_EXERCISE REQUIREMENTS_. Transcribe exactly the line containing "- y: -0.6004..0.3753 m" and the remaining lines of the listing below, through the very last.

_DATASET SECTION_.
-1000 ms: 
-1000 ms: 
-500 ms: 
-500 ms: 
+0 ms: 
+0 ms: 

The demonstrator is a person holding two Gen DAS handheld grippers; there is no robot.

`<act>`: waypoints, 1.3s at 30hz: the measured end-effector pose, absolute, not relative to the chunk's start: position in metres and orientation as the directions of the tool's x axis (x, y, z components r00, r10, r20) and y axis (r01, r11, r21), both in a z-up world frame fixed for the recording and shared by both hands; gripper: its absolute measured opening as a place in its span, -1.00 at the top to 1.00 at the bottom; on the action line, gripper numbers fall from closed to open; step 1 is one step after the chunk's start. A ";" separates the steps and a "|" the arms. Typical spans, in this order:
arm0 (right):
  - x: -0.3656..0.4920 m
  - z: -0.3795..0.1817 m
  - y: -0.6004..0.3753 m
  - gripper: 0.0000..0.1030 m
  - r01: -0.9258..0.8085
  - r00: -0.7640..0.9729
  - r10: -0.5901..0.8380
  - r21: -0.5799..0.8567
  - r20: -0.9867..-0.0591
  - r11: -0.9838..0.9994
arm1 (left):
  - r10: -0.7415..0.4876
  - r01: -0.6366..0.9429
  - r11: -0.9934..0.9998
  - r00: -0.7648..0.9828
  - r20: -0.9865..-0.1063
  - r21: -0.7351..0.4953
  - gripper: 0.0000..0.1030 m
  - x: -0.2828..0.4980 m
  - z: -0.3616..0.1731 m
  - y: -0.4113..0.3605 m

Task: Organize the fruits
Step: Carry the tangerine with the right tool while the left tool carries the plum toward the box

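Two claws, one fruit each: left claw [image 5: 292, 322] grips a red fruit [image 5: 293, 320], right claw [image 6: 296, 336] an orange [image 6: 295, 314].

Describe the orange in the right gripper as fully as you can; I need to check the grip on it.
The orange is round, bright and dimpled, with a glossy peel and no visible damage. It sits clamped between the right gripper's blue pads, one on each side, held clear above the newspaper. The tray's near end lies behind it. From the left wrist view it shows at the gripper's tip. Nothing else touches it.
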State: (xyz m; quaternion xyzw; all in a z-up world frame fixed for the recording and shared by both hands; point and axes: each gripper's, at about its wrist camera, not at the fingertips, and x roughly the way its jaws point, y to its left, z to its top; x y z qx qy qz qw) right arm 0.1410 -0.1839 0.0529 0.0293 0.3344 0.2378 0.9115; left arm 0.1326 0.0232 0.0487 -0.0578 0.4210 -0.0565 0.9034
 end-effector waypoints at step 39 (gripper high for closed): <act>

_SOLUTION_.
  - y: -0.6004..0.3753 m
  - gripper: 0.0000..0.1030 m
  - r01: -0.9258..0.8085
  - r00: -0.7640..0.9729
  - r10: -0.5901..0.8380
  - r21: -0.5799..0.8567
  - r20: -0.9867..-0.0591
  - r11: -0.9838..0.9994
arm1 (left):
  - r10: -0.7415..0.4876
  - r01: -0.6366..0.9429
  - r11: -0.9934..0.9998
  - r00: -0.7648..0.9828
  - r20: -0.9865..-0.1063
  - r21: -0.7351..0.4953
  - gripper: 0.0000..0.1030 m
  - x: -0.2828..0.4980 m
  - z: -0.3616..0.1731 m
  - y: -0.4113..0.3605 m

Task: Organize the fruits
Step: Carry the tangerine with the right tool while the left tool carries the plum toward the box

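Two claws, one fruit each: left claw [image 5: 292, 322] grips a red fruit [image 5: 293, 320], right claw [image 6: 296, 336] an orange [image 6: 295, 314].

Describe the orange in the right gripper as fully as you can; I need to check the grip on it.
The orange is round, bright and dimpled, with a glossy peel and no visible damage. It sits clamped between the right gripper's blue pads, one on each side, held clear above the newspaper. The tray's near end lies behind it. From the left wrist view it shows at the gripper's tip. Nothing else touches it.
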State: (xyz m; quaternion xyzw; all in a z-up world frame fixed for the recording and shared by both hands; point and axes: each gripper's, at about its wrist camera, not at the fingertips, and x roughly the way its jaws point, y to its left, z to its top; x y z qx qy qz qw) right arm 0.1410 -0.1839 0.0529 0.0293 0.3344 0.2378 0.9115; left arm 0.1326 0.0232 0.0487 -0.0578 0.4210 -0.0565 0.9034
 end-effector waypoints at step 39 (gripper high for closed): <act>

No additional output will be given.